── DATASET EXTRACT

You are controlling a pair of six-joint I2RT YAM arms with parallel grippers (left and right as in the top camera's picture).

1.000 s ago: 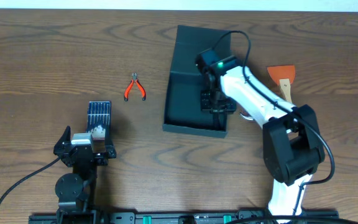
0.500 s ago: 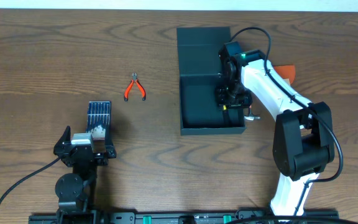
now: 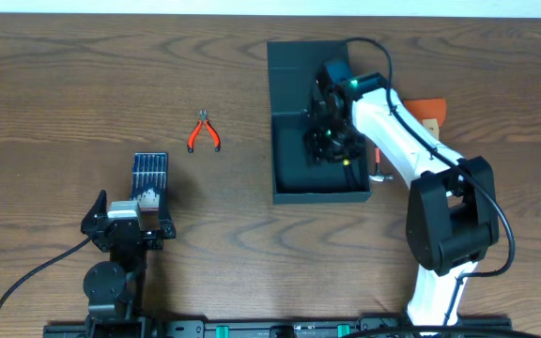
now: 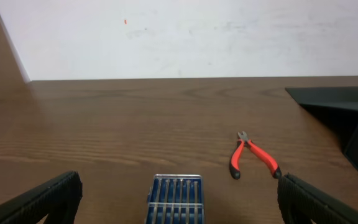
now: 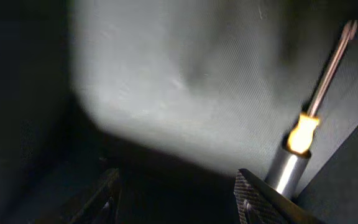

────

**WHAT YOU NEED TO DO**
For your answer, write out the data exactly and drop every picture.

**RESULT OF THIS TASK**
You are controlling a pair of six-joint I2RT YAM arms with parallel grippers (left and right as in the top camera's picture).

1.000 s ago: 
0.500 s ago: 
now: 
now: 
now: 

No more output is expected.